Data below:
=== Begin Enclosure ===
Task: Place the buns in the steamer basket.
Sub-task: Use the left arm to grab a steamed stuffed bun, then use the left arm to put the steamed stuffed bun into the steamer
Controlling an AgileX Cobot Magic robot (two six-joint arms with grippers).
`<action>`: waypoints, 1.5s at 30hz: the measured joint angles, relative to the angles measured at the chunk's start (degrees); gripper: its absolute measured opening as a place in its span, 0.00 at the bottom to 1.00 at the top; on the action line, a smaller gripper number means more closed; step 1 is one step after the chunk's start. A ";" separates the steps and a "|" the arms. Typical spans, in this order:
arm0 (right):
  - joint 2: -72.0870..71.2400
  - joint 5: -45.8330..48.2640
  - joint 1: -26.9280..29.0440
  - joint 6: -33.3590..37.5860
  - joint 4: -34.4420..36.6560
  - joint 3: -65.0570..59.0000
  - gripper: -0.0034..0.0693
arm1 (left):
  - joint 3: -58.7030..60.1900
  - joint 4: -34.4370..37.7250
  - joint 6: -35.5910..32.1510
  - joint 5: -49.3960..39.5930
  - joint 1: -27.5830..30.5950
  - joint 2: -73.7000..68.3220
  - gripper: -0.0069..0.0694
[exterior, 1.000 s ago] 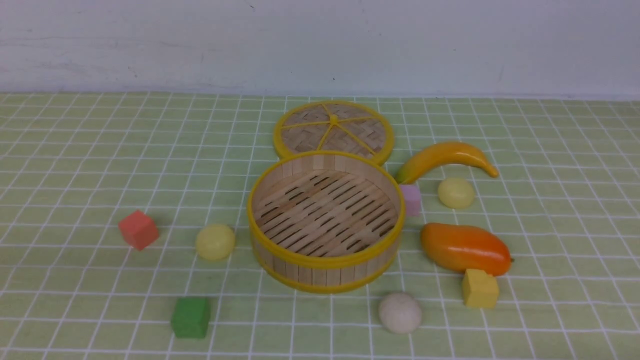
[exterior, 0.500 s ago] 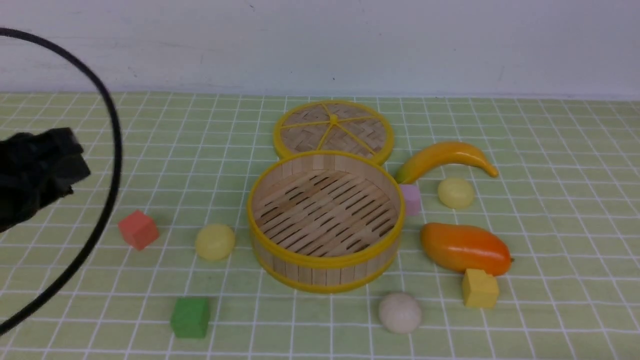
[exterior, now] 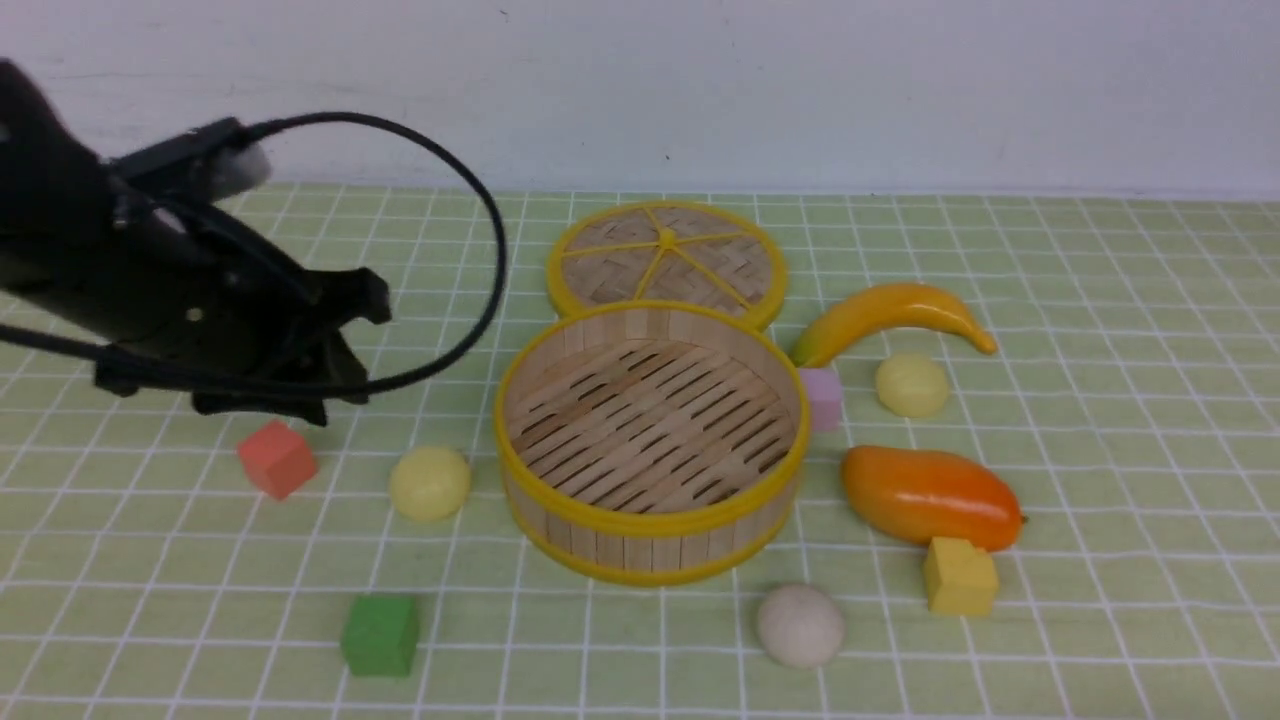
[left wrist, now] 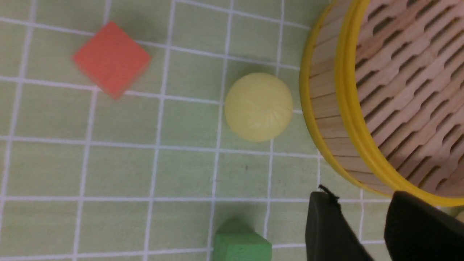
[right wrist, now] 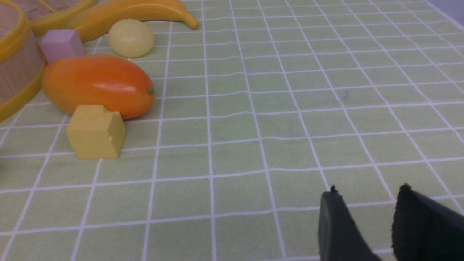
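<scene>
Hovering at 10 o'clock from the basket (exterior: 640, 548), the left claw (exterior: 362, 345) is parted and empty; all three buns lie on the cloth (exterior: 150, 600) outside it.
Taking the basket as the dial, with 12 farthest from the robot: nearest are the green cube (exterior: 380, 634) at 7 and the white bun (exterior: 800, 626) at 5, then the yellow cube (exterior: 960, 576) just in front of the mango (exterior: 930, 496) at 4. The left yellow bun (exterior: 430, 484) sits just beside the wall at 9, the red cube (exterior: 277, 459) farther out, near the claw. At 3 the purple cube (exterior: 824, 398) is just beside the wall, with the right yellow bun (exterior: 912, 386) beyond it, the banana (exterior: 890, 318) at 2 and the lid (exterior: 667, 255) just behind at 12. The right claw (right wrist: 368, 190), seen only by its own camera, is also parted and empty, above cloth well apart from the mango.
</scene>
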State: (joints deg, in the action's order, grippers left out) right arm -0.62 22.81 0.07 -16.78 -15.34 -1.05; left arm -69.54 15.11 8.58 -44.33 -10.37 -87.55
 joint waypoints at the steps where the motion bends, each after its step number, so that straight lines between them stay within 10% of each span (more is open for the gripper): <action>1: 0.00 0.00 0.00 0.00 0.00 0.00 0.38 | -1.87 -1.48 0.14 -0.67 -1.90 -2.67 0.40; 15: 0.00 0.00 0.00 0.00 0.00 0.00 0.38 | -12.82 -24.62 17.77 -1.92 -8.86 -22.11 0.40; 26: 0.00 0.04 0.00 0.00 0.00 0.00 0.38 | -13.20 -25.30 18.05 3.09 -8.86 -27.06 0.37; 34: 0.00 0.04 0.00 0.00 0.00 0.00 0.38 | -13.31 -23.23 13.46 1.59 -8.86 -27.06 0.07; 45: 0.00 0.04 0.00 0.00 0.00 0.00 0.38 | -16.96 -13.48 10.47 -3.44 -8.86 -17.83 0.07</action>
State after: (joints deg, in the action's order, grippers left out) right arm -0.62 22.85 0.07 -16.78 -15.34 -1.05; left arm -86.51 1.63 19.05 -47.78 -19.23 -105.38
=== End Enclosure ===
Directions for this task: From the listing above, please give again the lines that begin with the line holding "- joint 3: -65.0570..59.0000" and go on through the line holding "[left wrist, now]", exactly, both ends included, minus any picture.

Result below:
  - joint 3: -65.0570..59.0000
  - gripper: -0.0034..0.0693
arm1 (left):
  - joint 3: -58.7030..60.1900
  - joint 4: -34.4370..37.7250
  - joint 6: -35.5910..32.1510
  - joint 5: -49.3960..39.5930
  - joint 1: -27.5830..30.5950
  - joint 2: -73.7000..68.3220
  - gripper: -0.0069..0.0694
[exterior, 1.000 s ago] 
[exterior, 0.500 s ago] 
[exterior, now] 
[left wrist, now] 

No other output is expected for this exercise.